Task to carry out → The records follow. Copy each one exactly.

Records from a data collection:
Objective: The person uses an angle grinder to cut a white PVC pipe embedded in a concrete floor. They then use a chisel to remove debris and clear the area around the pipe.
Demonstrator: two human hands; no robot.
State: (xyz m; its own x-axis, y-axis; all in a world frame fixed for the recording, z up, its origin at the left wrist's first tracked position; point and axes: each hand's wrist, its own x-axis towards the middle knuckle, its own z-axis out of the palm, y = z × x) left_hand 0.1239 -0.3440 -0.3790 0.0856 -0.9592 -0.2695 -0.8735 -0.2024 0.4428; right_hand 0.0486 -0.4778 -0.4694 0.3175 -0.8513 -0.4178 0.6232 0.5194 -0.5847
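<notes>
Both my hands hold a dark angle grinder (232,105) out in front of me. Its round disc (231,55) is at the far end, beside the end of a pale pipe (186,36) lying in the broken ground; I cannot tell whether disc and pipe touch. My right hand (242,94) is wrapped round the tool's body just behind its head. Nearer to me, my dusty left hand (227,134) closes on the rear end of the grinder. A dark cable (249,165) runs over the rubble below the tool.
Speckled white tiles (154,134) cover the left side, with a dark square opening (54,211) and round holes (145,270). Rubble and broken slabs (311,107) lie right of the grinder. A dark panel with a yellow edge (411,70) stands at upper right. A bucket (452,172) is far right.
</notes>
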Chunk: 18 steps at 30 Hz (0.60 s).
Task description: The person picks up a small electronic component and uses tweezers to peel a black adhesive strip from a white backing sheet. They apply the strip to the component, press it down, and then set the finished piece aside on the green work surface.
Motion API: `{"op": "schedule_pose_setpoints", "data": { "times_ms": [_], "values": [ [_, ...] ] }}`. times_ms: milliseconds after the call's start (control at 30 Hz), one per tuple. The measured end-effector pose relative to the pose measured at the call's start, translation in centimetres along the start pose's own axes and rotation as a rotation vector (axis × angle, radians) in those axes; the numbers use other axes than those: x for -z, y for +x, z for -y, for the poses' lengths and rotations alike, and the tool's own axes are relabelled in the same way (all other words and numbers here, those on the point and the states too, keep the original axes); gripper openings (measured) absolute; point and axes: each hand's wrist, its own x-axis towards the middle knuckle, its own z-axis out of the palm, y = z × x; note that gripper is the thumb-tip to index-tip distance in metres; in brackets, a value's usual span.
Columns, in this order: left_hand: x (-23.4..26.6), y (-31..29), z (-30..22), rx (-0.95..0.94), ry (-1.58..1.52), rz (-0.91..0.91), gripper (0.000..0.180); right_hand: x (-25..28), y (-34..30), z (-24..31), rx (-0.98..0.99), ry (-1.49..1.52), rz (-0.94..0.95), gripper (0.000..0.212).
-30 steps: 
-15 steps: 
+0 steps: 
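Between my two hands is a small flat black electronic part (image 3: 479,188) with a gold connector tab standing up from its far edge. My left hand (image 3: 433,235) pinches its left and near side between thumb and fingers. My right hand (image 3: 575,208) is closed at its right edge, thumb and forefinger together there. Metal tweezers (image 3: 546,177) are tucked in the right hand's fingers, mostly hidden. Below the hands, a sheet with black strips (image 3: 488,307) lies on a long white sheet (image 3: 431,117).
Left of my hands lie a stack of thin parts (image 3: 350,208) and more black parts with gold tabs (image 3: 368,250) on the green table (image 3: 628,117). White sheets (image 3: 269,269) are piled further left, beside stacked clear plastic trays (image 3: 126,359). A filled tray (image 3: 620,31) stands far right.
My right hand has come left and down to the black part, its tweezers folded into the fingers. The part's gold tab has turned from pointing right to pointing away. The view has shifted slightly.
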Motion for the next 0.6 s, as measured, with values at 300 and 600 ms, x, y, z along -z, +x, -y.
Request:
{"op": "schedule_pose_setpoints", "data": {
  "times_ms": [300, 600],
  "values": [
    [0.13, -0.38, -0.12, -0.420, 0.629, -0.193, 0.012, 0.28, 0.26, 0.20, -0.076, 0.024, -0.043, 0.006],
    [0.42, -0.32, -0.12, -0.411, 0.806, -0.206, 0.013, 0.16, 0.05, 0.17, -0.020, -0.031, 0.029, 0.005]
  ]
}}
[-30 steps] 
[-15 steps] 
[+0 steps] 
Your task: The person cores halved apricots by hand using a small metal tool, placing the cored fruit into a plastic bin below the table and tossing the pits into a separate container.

Output for this exercise →
Objective: The person uses an angle grinder to cut a white PVC pipe embedded in a concrete floor. They then use a chisel to remove debris and clear the area around the pipe.
Demonstrator: two human hands; no robot.
State: (xyz m; its own x-axis, y-axis; all in a world frame fixed for the recording, z up, its origin at the left wrist's first tracked position; point and axes: each hand's wrist, its own x-axis towards the middle knuckle, its own z-axis out of the palm, y = z × x) left_hand 0.1239 -0.3440 -0.3790 0.0856 -0.9592 -0.2695 -0.8735 -0.2024 0.4428; right_hand 0.0486 -0.4778 -0.4694 0.3175 -0.8513 -0.4178 0.6232 0.5194 -0.5847
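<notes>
Both my hands hold a dark angle grinder (232,105) out in front of me. Its round disc (231,55) is at the far end, beside the end of a pale pipe (186,36) lying in the broken ground; I cannot tell whether disc and pipe touch. My right hand (242,94) is wrapped round the tool's body just behind its head. Nearer to me, my dusty left hand (227,134) closes on the rear end of the grinder. A dark cable (249,165) runs over the rubble below the tool.
Speckled white tiles (154,134) cover the left side, with a dark square opening (54,211) and round holes (145,270). Rubble and broken slabs (311,107) lie right of the grinder. A dark panel with a yellow edge (411,70) stands at upper right. A bucket (452,172) is far right.
</notes>
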Chunk: 18 steps at 30 Hz (0.60 s).
Task description: The person picks up a small electronic component and uses tweezers to peel a black adhesive strip from a white backing sheet. They apply the strip to the component, press it down, and then set the finished piece aside on the green work surface.
Motion API: `{"op": "schedule_pose_setpoints", "data": { "times_ms": [_], "values": [ [_, ...] ] }}`. times_ms: milliseconds after the call's start (control at 30 Hz), one per tuple. The measured end-effector pose relative to the pose measured at the call's start, translation in centimetres along the start pose's own axes and rotation as a rotation vector (axis × angle, radians) in those axes; the numbers use other axes than those: x for -z, y for +x, z for -y, for the poses' lengths and rotations alike, and the tool's own axes are relabelled in the same way (all other words and numbers here, those on the point and the states too, keep the original axes); gripper openings (measured) absolute; point and axes: each hand's wrist, its own x-axis towards the middle knuckle, its own z-axis out of the palm, y = z × x; note that gripper is the thumb-tip to index-tip distance in metres; in brackets, a value's usual span.
Columns, in this order: left_hand: x (-23.4..26.6), y (-31..29), z (-30..22), rx (-0.95..0.94), ry (-1.58..1.52), rz (-0.91..0.91), gripper (0.000..0.180); right_hand: x (-25..28), y (-34..30), z (-24..31), rx (-0.98..0.99), ry (-1.49..1.52), rz (-0.94..0.95), gripper (0.000..0.212).
-30 steps: 
-15 steps: 
+0 steps: 
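Between my two hands is a small flat black electronic part (image 3: 479,188) with a gold connector tab standing up from its far edge. My left hand (image 3: 433,235) pinches its left and near side between thumb and fingers. My right hand (image 3: 575,208) is closed at its right edge, thumb and forefinger together there. Metal tweezers (image 3: 546,177) are tucked in the right hand's fingers, mostly hidden. Below the hands, a sheet with black strips (image 3: 488,307) lies on a long white sheet (image 3: 431,117).
Left of my hands lie a stack of thin parts (image 3: 350,208) and more black parts with gold tabs (image 3: 368,250) on the green table (image 3: 628,117). White sheets (image 3: 269,269) are piled further left, beside stacked clear plastic trays (image 3: 126,359). A filled tray (image 3: 620,31) stands far right.
My right hand has come left and down to the black part, its tweezers folded into the fingers. The part's gold tab has turned from pointing right to pointing away. The view has shifted slightly.
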Motion for the next 0.6 s, as measured, with values at 300 and 600 ms, x, y, z along -z, +x, -y.
Request:
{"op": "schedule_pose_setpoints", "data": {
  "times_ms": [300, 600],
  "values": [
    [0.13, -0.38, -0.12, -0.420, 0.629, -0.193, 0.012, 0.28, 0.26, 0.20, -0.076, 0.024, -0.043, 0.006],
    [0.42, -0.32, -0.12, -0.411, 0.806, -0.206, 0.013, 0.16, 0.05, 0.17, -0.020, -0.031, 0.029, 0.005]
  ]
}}
[-30 steps] 
[-15 steps] 
[+0 steps] 
Your task: The person cores halved apricots by hand using a small metal tool, placing the cored fruit into a plastic bin below the table and tossing the pits into a separate container.

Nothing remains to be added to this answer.